• Task description: The entries below are to be restated exactly, and their images are to be omitted.

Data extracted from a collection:
* * *
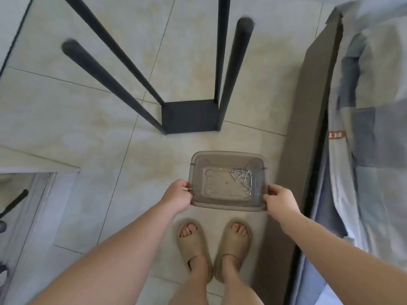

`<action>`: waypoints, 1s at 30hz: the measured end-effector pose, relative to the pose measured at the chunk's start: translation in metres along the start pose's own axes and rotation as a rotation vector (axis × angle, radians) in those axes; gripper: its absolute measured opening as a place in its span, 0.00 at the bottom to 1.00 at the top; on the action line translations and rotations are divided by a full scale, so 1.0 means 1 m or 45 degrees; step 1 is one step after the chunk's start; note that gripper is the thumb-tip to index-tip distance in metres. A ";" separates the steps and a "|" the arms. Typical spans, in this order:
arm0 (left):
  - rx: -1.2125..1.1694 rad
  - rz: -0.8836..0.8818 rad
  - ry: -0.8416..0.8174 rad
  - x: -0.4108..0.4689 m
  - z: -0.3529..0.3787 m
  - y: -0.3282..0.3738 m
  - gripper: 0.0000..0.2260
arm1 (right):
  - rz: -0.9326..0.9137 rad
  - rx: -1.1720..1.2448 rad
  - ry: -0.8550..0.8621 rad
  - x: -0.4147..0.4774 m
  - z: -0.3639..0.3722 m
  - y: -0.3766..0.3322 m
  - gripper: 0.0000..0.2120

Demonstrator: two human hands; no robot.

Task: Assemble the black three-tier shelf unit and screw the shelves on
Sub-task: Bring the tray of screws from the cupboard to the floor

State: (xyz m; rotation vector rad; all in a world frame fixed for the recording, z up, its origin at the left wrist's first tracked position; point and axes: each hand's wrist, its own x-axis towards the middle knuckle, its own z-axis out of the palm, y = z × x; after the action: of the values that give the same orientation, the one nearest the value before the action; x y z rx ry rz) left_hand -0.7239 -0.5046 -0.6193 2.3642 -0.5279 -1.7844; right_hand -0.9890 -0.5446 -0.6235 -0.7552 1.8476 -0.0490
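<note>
The left hand (178,195) grips the left near edge of a smoky see-through tray (220,204), thumb over the rim and fingers curled beneath. The right hand (279,199) grips the right near corner the same way. Together the hands hold the one tray level above the floor (88,128), its long axis running left to right. Loose screws (242,176) and small washers lie heaped in its far right part; they are too tangled to count, perhaps a dozen pieces.

Below the tray are two feet in tan slippers (191,245). Just ahead stands the black shelf frame (229,73): one square shelf plate (189,116) on the floor, with four poles (105,78) rising from its corners, long axes upright and pointing up towards the camera.

To the right, one long brown cardboard carton (308,106) stands on edge beside a bed (374,106).
</note>
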 end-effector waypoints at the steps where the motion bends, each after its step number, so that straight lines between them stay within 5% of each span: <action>1: 0.017 0.015 0.007 0.029 0.005 -0.006 0.09 | -0.011 -0.006 0.013 0.024 0.013 0.005 0.20; 14: -0.004 0.202 0.131 0.214 0.037 -0.024 0.11 | -0.158 -0.055 0.072 0.189 0.081 0.001 0.15; 20: -0.053 0.174 0.098 0.212 0.043 -0.024 0.18 | -0.062 0.056 -0.043 0.188 0.074 -0.009 0.11; 23: -0.047 0.143 0.001 0.194 0.038 -0.020 0.21 | 0.028 0.070 -0.173 0.174 0.066 -0.007 0.29; 30: 0.151 0.150 0.002 0.098 0.019 -0.016 0.28 | -0.122 -0.207 -0.184 0.095 0.040 -0.021 0.30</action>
State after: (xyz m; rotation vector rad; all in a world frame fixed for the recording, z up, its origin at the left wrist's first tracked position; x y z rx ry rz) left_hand -0.7154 -0.5219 -0.7186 2.3549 -0.7761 -1.7457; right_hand -0.9643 -0.5977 -0.7106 -0.9361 1.6912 0.0930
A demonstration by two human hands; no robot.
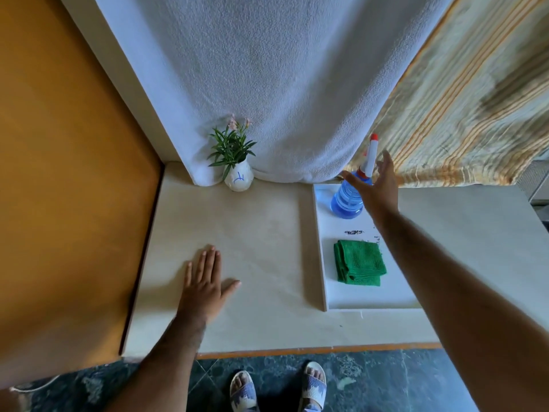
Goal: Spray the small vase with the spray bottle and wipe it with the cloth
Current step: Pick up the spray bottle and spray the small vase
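Two sandalled feet (pixel 277 388) of mine show nearest, on the dark floor below the table (pixel 267 233) edge. My left hand (pixel 205 282) lies flat on the tabletop, fingers spread, gripping nothing. Farther along on my right, the folded green cloth (pixel 359 262) rests on a white tray (pixel 341 301). Beyond it, on the same tray, stands the blue spray bottle (pixel 347 200), and my right hand (pixel 375 187) is spread wide around its neck, thumb on one side and fingers on the other, not closed on it. Farthest, the small vase (pixel 239 179) with green leaves stands at the table's back edge against the white towel (pixel 282 84), well apart from both hands.
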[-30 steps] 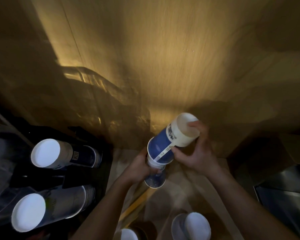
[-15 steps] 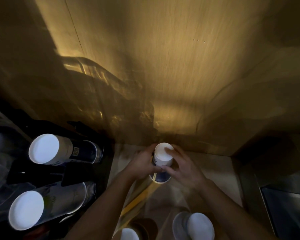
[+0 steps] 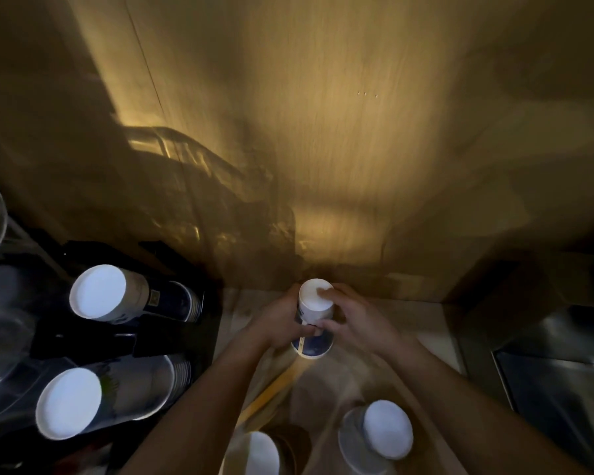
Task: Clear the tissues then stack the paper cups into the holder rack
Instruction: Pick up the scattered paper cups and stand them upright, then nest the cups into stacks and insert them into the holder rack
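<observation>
Item: short stack of paper cups [image 3: 314, 317], upside down, white bases upward, being held at lower centre of the frame, just above the pale worktop [image 3: 422, 323]. The left hand [image 3: 278, 325] is being wrapped around the stack's left side, its grip closed on the cups; the right hand [image 3: 352, 320] is being closed on the right side, with fingertips [image 3: 323, 292] resting on the uppermost base. Nesting is judged to be in progress, the stack not yet carried across.

Holder rack [image 3: 93, 341]: dark, at lower left of the frame; two columns of cups are being stored in it already, an upper column [image 3: 131, 298] and a lower column [image 3: 100, 399], both lying tilted, bases toward the camera.

Loose cups remaining: one [image 3: 378, 437] at lower right, another [image 3: 259, 455] at the bottom edge, both inverted on the worktop.

Tissues: none is being seen; clearing is judged complete. Stacking is judged partly done, the held stack and loose cups outstanding.
</observation>
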A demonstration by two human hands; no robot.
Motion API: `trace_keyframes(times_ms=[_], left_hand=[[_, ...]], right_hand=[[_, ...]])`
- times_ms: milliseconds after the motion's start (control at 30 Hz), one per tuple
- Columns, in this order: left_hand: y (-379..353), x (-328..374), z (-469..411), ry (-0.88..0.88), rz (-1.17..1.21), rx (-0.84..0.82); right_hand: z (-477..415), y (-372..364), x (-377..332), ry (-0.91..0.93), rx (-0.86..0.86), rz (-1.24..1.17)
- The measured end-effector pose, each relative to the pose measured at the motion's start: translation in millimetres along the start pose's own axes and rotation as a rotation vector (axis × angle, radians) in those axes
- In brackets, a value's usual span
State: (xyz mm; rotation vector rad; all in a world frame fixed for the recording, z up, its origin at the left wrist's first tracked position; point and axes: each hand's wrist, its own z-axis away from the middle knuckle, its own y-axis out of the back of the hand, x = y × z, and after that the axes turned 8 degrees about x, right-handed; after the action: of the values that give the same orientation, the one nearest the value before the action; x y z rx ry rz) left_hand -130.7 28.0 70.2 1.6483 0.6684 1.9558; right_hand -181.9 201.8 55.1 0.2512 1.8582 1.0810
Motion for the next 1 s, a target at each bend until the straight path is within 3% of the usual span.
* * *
• Result of this exercise:
`<action>`: waypoints, 1s at 30hz: the measured end-effector pose, relative to the pose measured at the chunk's start: translation in metres along the start pose's own axes and rotation as a rotation vector (axis × angle, radians) in those axes; gripper: its absolute measured opening as a place in its span, 0.00 at the bottom to 1.00 at the top; on the action line translations and rotations are divided by a full scale, so 1.0 means 1 m or 45 degrees; step 1 is one step after the chunk's start; note that gripper is the thumb-tip to index-tip distance in metres. A ";" separates the steps and a "|" the arms. Typical spans, in this order:
arm0 (left):
  - rx: -1.2125..1.1694 rad
  - rz: -0.8836..0.8818 rad
  - ry: -0.8416..0.8174 rad
  - x: -0.4108..0.4689 m
  - z: -0.3529..0.3787 m
  - y: -0.3282..0.3738 m
  - gripper: 0.0000..0.2260
arm1 (right):
  - rz: -0.9326..0.9137 rad
  - rx: -1.1720..1.2448 rad
  - ry: -0.8550..0.8621 rad
  - x: -0.4147..0.4774 m
  - z: -0.3639..0.3722 m
  - y: -0.3766..0.3322 m
  - gripper: 0.0000..0.2120

Demonstrator: two human hands; no robot.

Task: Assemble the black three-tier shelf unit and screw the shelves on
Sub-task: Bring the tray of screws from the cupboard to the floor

State: (xyz m; rotation vector rad; all in a world frame fixed for the recording, z up, its origin at the left wrist's first tracked position; point and axes: each hand's wrist, its own x-axis towards the middle knuckle, its own z-axis out of the palm, y = z × x; after the action: of the values that give the same orientation, the one nearest the value before the action; x y z rx ry rz) left_hand -0.7239 -0.5046 -0.6193 2.3642 -0.5279 -1.7844; right_hand -0.9890 -0.5446 -0.6235 -0.7552 1.8476 -0.0490
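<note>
The left hand (178,195) grips the left near edge of a smoky see-through tray (220,204), thumb over the rim and fingers curled beneath. The right hand (279,199) grips the right near corner the same way. Together the hands hold the one tray level above the floor (88,128), its long axis running left to right. Loose screws (242,176) and small washers lie heaped in its far right part; they are too tangled to count, perhaps a dozen pieces.

Below the tray are two feet in tan slippers (191,245). Just ahead stands the black shelf frame (229,73): one square shelf plate (189,116) on the floor, with four poles (105,78) rising from its corners, long axes upright and pointing up towards the camera.

To the right, one long brown cardboard carton (308,106) stands on edge beside a bed (374,106).
</note>
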 end-effector waypoints at the steps where the motion bends, each after its step number, so that straight lines between them stay within 5% of each span: <action>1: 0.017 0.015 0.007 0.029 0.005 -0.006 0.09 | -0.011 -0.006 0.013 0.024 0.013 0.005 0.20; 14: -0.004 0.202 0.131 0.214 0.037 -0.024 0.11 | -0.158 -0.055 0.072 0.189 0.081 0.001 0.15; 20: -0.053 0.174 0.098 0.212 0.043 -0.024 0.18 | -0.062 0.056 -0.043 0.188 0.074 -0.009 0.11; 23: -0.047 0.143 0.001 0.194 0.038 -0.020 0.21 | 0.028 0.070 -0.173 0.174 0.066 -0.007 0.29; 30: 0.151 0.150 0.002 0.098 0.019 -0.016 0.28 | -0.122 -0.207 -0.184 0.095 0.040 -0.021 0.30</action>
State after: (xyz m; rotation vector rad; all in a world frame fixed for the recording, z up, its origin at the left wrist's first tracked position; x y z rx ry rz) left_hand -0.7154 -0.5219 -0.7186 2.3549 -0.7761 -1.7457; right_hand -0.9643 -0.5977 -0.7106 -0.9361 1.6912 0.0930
A demonstration by two human hands; no robot.
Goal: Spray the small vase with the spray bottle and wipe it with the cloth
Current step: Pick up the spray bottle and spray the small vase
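Two sandalled feet (pixel 277 388) of mine show nearest, on the dark floor below the table (pixel 267 233) edge. My left hand (pixel 205 282) lies flat on the tabletop, fingers spread, gripping nothing. Farther along on my right, the folded green cloth (pixel 359 262) rests on a white tray (pixel 341 301). Beyond it, on the same tray, stands the blue spray bottle (pixel 347 200), and my right hand (pixel 375 187) is spread wide around its neck, thumb on one side and fingers on the other, not closed on it. Farthest, the small vase (pixel 239 179) with green leaves stands at the table's back edge against the white towel (pixel 282 84), well apart from both hands.
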[-30 steps] 
[-15 steps] 
[+0 steps] 
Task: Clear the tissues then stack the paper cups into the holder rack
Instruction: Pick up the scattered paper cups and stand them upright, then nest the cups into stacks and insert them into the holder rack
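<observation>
Item: short stack of paper cups [image 3: 314, 317], upside down, white bases upward, being held at lower centre of the frame, just above the pale worktop [image 3: 422, 323]. The left hand [image 3: 278, 325] is being wrapped around the stack's left side, its grip closed on the cups; the right hand [image 3: 352, 320] is being closed on the right side, with fingertips [image 3: 323, 292] resting on the uppermost base. Nesting is judged to be in progress, the stack not yet carried across.

Holder rack [image 3: 93, 341]: dark, at lower left of the frame; two columns of cups are being stored in it already, an upper column [image 3: 131, 298] and a lower column [image 3: 100, 399], both lying tilted, bases toward the camera.

Loose cups remaining: one [image 3: 378, 437] at lower right, another [image 3: 259, 455] at the bottom edge, both inverted on the worktop.

Tissues: none is being seen; clearing is judged complete. Stacking is judged partly done, the held stack and loose cups outstanding.
</observation>
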A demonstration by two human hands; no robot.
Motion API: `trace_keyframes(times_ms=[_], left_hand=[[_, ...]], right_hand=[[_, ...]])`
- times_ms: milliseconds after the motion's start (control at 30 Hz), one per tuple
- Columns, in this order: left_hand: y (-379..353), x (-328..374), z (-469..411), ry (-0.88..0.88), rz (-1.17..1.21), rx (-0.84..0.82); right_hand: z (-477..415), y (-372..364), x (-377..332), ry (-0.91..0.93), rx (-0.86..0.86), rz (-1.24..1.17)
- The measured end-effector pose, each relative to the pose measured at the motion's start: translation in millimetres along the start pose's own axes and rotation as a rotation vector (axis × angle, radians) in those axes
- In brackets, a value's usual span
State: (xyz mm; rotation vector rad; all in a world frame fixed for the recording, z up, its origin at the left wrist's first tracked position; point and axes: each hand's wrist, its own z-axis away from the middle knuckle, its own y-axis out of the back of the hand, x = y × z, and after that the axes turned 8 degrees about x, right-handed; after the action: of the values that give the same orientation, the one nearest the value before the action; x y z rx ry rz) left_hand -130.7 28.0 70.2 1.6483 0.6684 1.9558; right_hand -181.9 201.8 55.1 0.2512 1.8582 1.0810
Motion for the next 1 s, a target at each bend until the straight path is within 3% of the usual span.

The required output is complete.